A psychologist and Nobel Prize winner summarizes and synthesizes the recent decades of research on intuition and systematic thinking.

The author of several scholarly texts, Kahneman (Emeritus Psychology and Public Affairs/Princeton Univ.) now offers general readers not just the findings of psychological research but also a better understanding of how research questions arise and how scholars systematically frame and answer them. He begins with the distinction between System 1 and System 2 mental operations, the former referring to quick, automatic thought, the latter to more effortful, overt thinking. We rely heavily, writes, on System 1, resorting to the higher-energy System 2 only when we need or want to. Kahneman continually refers to System 2 as “lazy”: We don’t want to think rigorously about something.
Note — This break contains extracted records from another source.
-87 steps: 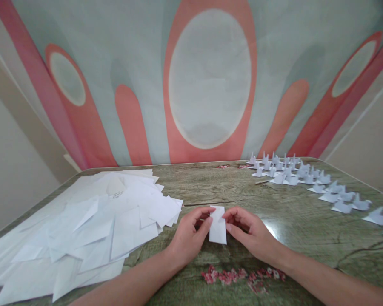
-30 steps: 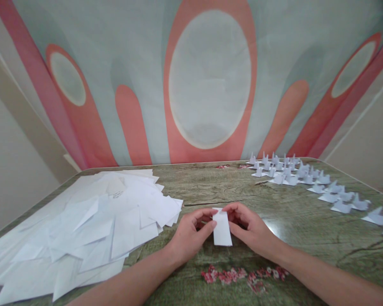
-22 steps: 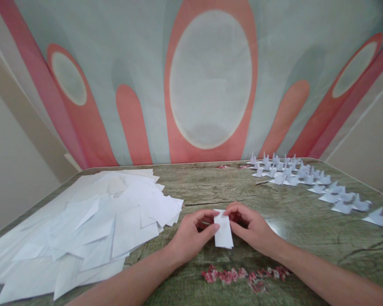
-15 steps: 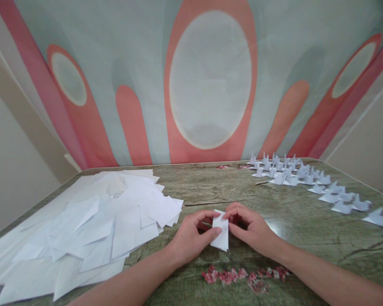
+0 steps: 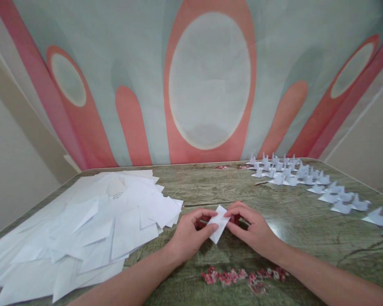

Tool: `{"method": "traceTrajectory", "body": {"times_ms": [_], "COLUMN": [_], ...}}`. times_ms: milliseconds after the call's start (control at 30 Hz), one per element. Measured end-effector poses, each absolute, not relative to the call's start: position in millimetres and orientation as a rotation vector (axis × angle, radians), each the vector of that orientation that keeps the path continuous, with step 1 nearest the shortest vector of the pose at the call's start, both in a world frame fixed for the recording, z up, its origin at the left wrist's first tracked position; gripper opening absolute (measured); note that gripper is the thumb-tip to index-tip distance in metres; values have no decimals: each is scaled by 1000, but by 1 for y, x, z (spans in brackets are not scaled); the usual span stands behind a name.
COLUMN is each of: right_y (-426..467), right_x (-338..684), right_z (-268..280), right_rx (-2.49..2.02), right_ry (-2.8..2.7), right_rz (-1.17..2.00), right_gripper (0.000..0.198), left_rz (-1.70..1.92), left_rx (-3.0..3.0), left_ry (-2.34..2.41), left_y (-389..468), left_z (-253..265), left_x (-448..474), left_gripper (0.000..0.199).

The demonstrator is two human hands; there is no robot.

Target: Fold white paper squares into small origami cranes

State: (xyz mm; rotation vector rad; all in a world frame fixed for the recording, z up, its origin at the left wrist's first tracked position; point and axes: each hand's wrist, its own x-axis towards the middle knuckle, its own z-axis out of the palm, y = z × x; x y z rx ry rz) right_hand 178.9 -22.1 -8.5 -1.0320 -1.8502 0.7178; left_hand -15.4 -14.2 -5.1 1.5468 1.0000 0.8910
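A small piece of folded white paper (image 5: 219,222) is held between my two hands, just above the table near its front middle. It is turned at a slant, one corner pointing away from me and one toward me. My left hand (image 5: 193,231) pinches its left side, thumb on the near face. The thumb and fingers of my right hand (image 5: 250,223) close on its right edge. Fingertips hide parts of both side edges.
Loose white paper sheets (image 5: 92,229) lie in a spread heap on the left. Several folded paper cranes (image 5: 341,206) stand in rows at the right and back right. The wood-grain table (image 5: 191,187) has pink printed blossoms (image 5: 230,276) and meets a patterned backdrop (image 5: 210,85).
The folded paper has turned from nearly upright to a slanted diamond between my fingers. My hands have shifted only slightly.
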Motion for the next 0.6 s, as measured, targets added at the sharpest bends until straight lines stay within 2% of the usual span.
{"method": "traceTrajectory", "body": {"times_ms": [600], "right_y": [-23], "right_x": [179], "right_z": [-8], "right_rx": [-1053], "right_ry": [-1801], "right_rz": [738], "right_gripper": [8], "left_rz": [889], "left_rx": [1489], "left_ry": [909], "left_y": [-14], "left_z": [3], "left_x": [-17], "left_gripper": [25]}}
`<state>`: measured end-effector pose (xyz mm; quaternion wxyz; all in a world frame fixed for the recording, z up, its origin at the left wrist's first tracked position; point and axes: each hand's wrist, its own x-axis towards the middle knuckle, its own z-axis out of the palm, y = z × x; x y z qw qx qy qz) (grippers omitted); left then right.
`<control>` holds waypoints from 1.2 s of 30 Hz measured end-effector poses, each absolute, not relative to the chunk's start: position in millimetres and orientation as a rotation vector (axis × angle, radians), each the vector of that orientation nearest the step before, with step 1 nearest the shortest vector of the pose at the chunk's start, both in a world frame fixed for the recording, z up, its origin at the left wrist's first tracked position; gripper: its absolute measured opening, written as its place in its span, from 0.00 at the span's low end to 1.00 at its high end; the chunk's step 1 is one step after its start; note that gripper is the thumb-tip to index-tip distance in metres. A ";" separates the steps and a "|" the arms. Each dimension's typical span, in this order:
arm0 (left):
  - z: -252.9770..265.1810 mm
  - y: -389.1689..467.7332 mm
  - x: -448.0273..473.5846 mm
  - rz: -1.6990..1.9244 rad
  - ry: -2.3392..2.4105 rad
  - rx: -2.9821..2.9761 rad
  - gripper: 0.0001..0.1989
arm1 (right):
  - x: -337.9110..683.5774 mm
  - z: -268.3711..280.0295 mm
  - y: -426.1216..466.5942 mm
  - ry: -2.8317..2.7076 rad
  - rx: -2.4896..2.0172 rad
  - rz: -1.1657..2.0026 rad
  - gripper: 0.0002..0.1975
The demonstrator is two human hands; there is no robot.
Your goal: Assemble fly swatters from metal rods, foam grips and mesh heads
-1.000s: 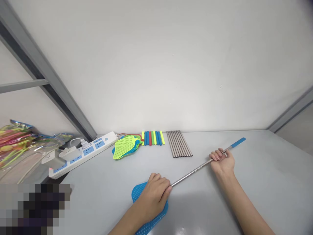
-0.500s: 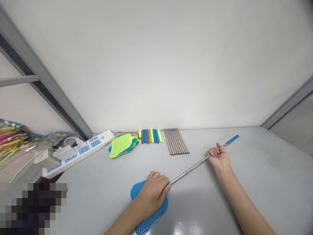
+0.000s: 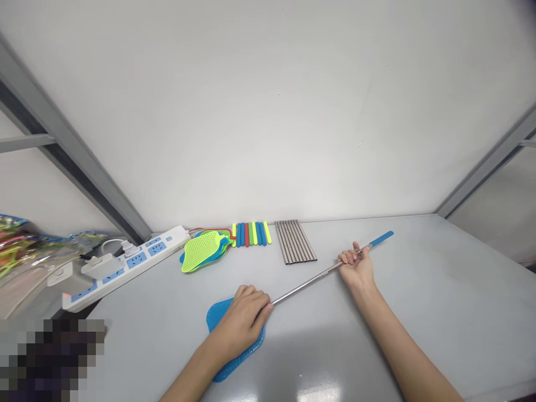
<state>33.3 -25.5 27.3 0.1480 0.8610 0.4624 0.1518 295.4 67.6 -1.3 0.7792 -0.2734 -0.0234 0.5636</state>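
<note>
A blue fly swatter [image 3: 218, 314] with a metal telescopic rod [image 3: 304, 284] and a blue grip [image 3: 382, 238] slants across the table from lower left to upper right. My left hand [image 3: 247, 315] is closed around the neck of the swatter, where the rod meets the perforated head, and covers part of that head. Farther up, close below the blue grip, my right hand [image 3: 355, 268] is closed on the rod, palm turned upward. The rod shows bare between both hands.
Stacked swatter heads [image 3: 203, 252] in green and blue lie at the back left. Beside them are a row of coloured grips [image 3: 251, 234] and a row of metal tubes [image 3: 295, 242]. A power strip [image 3: 138, 261] with plugs and plastic-bagged items [image 3: 46, 251] are at left.
Both hands and the swatter have shifted left in the view, along with a slight shift of the whole scene. The swatter's head has turned and tilted. Both hands keep their hold.
</note>
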 end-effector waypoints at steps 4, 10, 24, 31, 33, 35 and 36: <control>25.4 -26.3 30.5 0.421 1.331 2.452 0.15 | 290.7 -0.3 64.4 -0.044 -0.554 1.222 0.16; 22.9 -29.6 32.5 0.402 1.312 2.429 0.14 | 284.5 4.7 57.8 0.015 -0.502 1.173 0.18; 17.2 -27.8 28.2 0.431 1.319 2.348 0.14 | 272.2 5.7 51.3 0.053 -0.520 1.125 0.18; 17.2 -27.7 27.7 0.435 1.328 2.325 0.14 | 271.9 2.9 49.7 0.062 -0.495 1.140 0.19; 17.8 -27.8 27.4 0.424 1.334 2.311 0.14 | 271.6 1.9 49.3 0.058 -0.489 1.152 0.20; 18.6 -28.2 27.2 0.417 1.341 2.295 0.15 | 271.0 0.9 48.9 0.049 -0.482 1.164 0.20; 19.1 -28.5 27.1 0.420 1.346 2.287 0.15 | 270.8 0.5 48.7 0.044 -0.478 1.169 0.20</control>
The author then explores the nuances of our two-system minds, showing how they perform in various situations. Psychological experiments have repeatedly revealed that our intuitions are generally wrong, that our assessments are based on biases and that our System 1 hates doubt and despises ambiguity. Kahneman largely avoids jargon; when he does use some (“heuristics,” for example), he argues that such terms really ought to join our everyday vocabulary. He reviews many fundamental concepts in psychology and statistics (regression to the mean, the narrative fallacy, the optimistic bias), showing how they relate to his overall concerns about how we think and why we make the decisions that we do. Some of the later chapters (dealing with risk-taking and statistics and probabilities) are denser than others (some readers may resent such demands on System 2!), but the passages that deal with the economic and political implications of the research are gripping.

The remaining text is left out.